Problem details: Starting at the top of the entries below, set down each line exactly as written, and stop after the line containing "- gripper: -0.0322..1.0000".

%%

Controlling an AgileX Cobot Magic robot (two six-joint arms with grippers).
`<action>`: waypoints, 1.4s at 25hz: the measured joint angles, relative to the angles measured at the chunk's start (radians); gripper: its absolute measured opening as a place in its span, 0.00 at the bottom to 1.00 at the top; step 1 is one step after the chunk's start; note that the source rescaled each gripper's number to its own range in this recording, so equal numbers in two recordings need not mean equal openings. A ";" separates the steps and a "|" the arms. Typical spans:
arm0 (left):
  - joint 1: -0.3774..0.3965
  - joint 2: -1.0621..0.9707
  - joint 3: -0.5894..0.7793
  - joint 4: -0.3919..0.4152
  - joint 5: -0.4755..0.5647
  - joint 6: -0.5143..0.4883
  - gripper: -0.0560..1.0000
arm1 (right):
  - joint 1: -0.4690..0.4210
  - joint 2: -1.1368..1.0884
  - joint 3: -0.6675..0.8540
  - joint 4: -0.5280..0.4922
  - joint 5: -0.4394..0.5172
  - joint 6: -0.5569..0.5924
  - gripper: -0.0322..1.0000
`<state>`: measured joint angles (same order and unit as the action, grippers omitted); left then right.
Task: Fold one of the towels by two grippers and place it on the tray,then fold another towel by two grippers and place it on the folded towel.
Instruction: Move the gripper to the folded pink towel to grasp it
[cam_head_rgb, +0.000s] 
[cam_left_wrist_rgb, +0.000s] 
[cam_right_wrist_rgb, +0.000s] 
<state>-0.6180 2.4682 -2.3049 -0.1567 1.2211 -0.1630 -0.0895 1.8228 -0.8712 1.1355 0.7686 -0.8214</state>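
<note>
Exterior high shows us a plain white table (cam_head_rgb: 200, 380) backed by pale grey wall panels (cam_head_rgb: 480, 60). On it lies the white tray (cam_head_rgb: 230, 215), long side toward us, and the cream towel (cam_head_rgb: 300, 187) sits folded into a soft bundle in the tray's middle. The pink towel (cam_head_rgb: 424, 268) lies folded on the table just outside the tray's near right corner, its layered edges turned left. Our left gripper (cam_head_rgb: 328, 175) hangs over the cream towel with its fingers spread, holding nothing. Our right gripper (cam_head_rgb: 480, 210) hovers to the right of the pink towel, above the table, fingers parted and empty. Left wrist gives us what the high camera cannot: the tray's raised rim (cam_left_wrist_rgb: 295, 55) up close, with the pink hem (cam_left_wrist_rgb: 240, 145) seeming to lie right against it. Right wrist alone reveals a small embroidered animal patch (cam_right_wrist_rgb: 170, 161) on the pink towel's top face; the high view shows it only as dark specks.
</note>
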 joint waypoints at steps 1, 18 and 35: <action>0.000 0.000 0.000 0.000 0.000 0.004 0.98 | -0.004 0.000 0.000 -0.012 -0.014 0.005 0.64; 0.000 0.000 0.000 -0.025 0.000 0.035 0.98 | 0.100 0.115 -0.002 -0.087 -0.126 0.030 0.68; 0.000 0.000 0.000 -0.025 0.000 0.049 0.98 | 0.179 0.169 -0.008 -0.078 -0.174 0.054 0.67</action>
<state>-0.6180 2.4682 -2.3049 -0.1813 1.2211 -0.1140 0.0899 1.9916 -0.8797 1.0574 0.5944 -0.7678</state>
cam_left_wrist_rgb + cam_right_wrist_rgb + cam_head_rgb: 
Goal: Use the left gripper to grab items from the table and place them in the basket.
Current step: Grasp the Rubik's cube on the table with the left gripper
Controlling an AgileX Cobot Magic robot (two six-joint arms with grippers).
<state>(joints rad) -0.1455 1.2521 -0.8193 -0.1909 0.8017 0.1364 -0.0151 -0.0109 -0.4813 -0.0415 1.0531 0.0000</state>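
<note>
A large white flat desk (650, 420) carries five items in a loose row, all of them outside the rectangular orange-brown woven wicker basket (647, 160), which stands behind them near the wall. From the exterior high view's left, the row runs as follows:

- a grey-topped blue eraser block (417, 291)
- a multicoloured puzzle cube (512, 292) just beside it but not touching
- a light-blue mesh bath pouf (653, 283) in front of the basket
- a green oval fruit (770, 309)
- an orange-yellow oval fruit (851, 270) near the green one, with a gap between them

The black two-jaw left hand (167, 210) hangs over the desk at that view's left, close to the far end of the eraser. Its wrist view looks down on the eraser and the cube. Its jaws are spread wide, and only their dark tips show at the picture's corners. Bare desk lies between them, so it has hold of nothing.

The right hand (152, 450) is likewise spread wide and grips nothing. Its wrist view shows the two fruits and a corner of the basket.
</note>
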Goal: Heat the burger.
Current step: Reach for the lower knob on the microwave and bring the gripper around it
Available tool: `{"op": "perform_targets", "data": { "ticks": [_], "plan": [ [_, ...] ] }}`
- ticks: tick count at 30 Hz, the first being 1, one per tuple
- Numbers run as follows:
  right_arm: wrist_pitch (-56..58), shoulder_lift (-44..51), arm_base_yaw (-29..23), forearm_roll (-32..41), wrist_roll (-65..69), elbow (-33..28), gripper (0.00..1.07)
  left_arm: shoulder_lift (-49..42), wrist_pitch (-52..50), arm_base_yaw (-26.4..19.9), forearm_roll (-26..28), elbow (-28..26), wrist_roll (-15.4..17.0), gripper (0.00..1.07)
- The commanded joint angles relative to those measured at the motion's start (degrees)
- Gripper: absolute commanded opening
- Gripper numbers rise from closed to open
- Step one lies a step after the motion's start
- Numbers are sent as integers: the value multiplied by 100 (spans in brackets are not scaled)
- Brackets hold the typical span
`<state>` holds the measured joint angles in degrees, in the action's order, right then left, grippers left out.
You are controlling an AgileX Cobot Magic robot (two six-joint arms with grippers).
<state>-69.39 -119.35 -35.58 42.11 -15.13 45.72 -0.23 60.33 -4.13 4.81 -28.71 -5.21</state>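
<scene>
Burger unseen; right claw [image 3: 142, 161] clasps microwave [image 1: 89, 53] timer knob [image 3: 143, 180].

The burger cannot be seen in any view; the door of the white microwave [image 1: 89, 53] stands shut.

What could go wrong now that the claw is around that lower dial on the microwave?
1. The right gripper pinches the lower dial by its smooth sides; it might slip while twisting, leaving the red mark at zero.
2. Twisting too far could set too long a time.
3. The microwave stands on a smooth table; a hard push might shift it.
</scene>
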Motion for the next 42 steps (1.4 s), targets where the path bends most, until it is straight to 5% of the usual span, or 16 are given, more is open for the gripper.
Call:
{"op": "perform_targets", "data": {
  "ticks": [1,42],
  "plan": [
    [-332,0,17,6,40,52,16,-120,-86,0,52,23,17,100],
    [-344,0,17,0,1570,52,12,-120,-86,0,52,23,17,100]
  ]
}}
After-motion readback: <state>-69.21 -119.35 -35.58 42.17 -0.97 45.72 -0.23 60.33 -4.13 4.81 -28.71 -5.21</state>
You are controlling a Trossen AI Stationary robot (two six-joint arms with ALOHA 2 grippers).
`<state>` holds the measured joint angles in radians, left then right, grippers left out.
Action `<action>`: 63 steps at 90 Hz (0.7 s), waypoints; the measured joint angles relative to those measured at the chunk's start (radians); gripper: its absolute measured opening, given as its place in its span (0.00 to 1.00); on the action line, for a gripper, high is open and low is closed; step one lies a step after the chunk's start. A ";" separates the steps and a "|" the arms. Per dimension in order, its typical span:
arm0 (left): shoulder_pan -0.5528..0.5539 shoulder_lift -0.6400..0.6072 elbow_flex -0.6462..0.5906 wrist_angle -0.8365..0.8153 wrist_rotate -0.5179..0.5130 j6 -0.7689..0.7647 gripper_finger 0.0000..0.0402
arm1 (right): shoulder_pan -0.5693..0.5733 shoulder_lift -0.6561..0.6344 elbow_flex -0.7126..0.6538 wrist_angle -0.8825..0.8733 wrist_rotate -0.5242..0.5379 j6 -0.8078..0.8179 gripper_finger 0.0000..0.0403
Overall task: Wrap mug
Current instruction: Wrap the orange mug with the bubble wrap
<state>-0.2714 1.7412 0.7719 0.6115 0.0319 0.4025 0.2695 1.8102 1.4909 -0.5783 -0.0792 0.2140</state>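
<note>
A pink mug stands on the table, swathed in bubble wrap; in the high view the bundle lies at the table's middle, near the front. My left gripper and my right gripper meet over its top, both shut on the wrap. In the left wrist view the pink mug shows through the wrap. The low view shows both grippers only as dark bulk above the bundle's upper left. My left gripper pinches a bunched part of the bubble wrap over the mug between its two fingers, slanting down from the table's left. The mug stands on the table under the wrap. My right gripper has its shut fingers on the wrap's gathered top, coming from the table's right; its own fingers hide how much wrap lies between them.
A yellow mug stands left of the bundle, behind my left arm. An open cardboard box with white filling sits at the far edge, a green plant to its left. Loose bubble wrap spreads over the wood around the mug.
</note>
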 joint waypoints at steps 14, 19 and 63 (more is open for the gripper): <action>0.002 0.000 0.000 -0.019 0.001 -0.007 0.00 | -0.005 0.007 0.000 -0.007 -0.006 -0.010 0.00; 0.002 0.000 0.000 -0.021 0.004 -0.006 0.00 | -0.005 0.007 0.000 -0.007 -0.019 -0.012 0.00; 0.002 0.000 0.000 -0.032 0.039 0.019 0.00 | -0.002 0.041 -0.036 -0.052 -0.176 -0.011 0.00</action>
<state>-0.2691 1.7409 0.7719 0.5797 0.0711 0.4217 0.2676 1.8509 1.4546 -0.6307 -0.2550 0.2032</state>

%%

The answer:
Controlling an AgileX Cobot Magic robot (two six-joint arms with grippers).
`<action>`: waypoints, 1.4s at 25hz: the measured joint angles, relative to the angles measured at the chunk's start (radians); gripper: its absolute measured opening as a place in its span, 0.00 at the bottom to 1.00 at the top; step 1 is one step after the chunk's start; note that the source rescaled each gripper's number to its own range in this recording, so equal numbers in two recordings need not mean equal openings. A ";" separates the steps and a "|" the arms. Typical spans:
arm0 (left):
  - joint 1: -0.3774..0.3965
  - joint 2: -1.0621..0.9707
  - joint 3: -0.5894..0.7793
  - joint 4: -0.3919..0.4152
  - joint 5: -0.4755..0.5647
  - joint 6: -0.5143..0.4883
  - gripper: -0.0560..1.0000
arm1 (right):
  - joint 1: -0.4690..0.4210
  - joint 2: -1.1368..1.0884
  - joint 3: -0.6675..0.8540
  - joint 4: -0.5280..0.4922
  - joint 5: -0.4394..0.5172
  - joint 6: -0.5569..0.5924
  - gripper: -0.0322..1.0000

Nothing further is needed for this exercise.